The Centers for Disease Control (CDC) released a study, in April, that said the amount of children that have gotten their vaccinations is 1/5 less than the usual amount around this time of year.

Dr. Elizabeth Mack, Director of Pediatric Critical Care at MUSC, says the lack of child vaccinations this year could prove to be dangerous in the future.

“This really puts children and adolescents at risk and it really leaves us without that herd immunity that we normally take advantage of in society,” Dr. Mack on the risk of less children receiving vaccines.
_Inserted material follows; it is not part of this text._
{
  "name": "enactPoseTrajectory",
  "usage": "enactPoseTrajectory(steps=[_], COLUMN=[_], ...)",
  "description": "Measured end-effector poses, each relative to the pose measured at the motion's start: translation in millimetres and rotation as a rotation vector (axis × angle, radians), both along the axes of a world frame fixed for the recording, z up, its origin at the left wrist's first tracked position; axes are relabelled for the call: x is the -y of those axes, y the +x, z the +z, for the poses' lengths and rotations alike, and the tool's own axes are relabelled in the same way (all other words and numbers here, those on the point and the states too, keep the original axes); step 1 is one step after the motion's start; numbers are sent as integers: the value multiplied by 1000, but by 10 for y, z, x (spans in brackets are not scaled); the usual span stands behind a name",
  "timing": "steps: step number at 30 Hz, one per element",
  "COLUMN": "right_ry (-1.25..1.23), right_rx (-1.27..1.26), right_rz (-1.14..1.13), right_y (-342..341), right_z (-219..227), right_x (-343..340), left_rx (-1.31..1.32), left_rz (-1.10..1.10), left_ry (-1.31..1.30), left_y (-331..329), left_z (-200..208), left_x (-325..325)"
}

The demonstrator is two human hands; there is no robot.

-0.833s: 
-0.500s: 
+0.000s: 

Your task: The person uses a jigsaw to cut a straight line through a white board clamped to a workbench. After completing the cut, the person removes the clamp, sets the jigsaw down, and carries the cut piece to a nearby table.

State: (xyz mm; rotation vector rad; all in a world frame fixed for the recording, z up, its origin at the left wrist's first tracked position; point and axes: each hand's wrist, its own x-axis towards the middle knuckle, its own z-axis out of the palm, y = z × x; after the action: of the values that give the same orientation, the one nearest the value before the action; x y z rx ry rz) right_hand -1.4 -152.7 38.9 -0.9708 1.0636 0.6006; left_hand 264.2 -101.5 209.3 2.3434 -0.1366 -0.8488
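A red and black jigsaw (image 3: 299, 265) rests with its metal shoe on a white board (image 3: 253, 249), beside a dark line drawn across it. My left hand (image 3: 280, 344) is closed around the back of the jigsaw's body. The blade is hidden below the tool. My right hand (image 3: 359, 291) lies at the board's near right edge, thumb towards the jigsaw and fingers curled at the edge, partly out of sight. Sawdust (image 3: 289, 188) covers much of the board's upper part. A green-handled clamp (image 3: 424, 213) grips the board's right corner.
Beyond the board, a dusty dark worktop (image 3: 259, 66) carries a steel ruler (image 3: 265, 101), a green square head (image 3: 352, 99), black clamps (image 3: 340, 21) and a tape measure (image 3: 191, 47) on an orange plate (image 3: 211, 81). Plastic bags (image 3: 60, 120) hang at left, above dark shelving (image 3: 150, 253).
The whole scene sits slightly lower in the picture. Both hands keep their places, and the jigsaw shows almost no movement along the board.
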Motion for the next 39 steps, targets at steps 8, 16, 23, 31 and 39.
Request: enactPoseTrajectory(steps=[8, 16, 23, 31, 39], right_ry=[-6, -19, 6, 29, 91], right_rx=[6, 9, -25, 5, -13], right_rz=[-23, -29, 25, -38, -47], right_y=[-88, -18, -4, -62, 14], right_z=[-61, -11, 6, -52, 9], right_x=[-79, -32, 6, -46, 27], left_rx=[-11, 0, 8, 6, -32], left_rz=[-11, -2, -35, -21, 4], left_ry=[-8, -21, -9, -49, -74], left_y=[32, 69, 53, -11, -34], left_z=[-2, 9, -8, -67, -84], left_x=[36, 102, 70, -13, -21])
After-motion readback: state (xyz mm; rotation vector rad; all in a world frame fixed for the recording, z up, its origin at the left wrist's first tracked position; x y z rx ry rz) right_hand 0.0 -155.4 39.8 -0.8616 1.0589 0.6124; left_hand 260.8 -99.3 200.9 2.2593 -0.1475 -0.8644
Staff at MUSC make sure to wear masks, social distance as much as possible, routinely disinfect surfaces throughout their area, and they try to keep as many people, as they can, out of their waiting rooms.

Children are usually vaccinated for diseases like the measles, mumps, hepatitis b, polio, and many others.

Dr. Mack says if children aren’t given the proper vaccines soon, it could potentially lead to another crisis besides the COVID-19 pandemic.

“A large number of diseases that have really been at bay for many, many decades and when vaccine levels are this low, we worry that we’ll see a resurgence of those and we won’t just be in a crisis with COVID but with other diseases as well.”

Dr. Elizabeth Mack, Director of Pediatric Critical Care, MUSC

Click here for more information from Dr. Mack on the importance of child vaccinations.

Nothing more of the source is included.